Johnson: They don't have the color or taste appeal. Any nutrition material that I've read says the same thing because they're picked at the height of freshness and preserved.

MacPhillips: They are preserved better than most homes would do it. I thought all those years  I worked, twenty three years and we are still using the US Department of Agriculture figures. I was on the mailing list for the US Government. I thought it was super because they sent me publications that I could use. I didn't get anything from the Canadian government.

Johnson: What else did you do in the community?

MacPhillips: Nothing. I did very little outside of that. I was on the library board for eight years. I enjoyed that very much. That was hard work too. For quite a few years I was the only female. The girls brought cake which meant that  I was the only one bringing cake or cookies. I went out very little. When Bob was in the pipe band, I worked in the pipe band auxiliary. That was once a month. I did very little outside work. The library board was once a month.
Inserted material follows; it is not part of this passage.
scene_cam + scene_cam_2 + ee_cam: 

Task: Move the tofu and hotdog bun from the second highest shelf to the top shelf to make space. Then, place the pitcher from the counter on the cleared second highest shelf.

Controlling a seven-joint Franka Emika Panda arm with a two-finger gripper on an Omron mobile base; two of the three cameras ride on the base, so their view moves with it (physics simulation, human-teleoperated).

Johnson: What about personal interests? Did you have time to follow anything like you're doing now?

MacPhillips: No, I sewed a bit. I made most of my clothes. I sewed for the boys a bit. I wished there had been thrift shops in those days. You can do so much with reusing your own materials. Just because they are out of style doesn't mean that the material has gone.

Johnson: What do you do now?

MacPhillips: I'm busy. I sew and knit for the babies at the hospital for the auxiliary. They gave me this huge bag, about thirty balls of wool. I took it with me. I knit a lot in the summer. Last year l did baby quilts and I didn't get much knitting done. This winter I made six quilts for the auxiliary. I made a baby quilt for a friend that had a baby. I like to read. Reading is my downfall, even the telephone. I used to play bridge before I started work. I never could understand Mrs. Ferry when I first started work. She said I'm going out to bridge tonight. I just can't think after working all day. I couldn't understand. After I worked a few months, I knew exactly what she meant. You were too tired.

Johnson: You were challenged all day, physically and mentally.

MacPhillips: The challenges. For us to get a source of information. When I first started work l wrote so many letters for advice. That takes time.

Johnson: You wait months for the answer.

MacPhillips: Most of the girls were old. The other dieticians in the province were wonderful. They answered me. They were awfully good but it takes time to do things.

Johnson: You didn't have your own typist, I'm sure.

MacPhillips: No, I didn't have one. The fight I had to get an electric typewriter. I was the last one. We weren't even on central power for years. I was stupid and didn't discover it until later. We were in the kitchen with fridges and freezers. We had to go in with a flashlight. I got the square battery type lights. I was ordering four. One of the directors of nursing asked what I needed them for. I said I need to see in the refrigerators. The storerooms had lights. The power went off quite often and we would be left in the dark.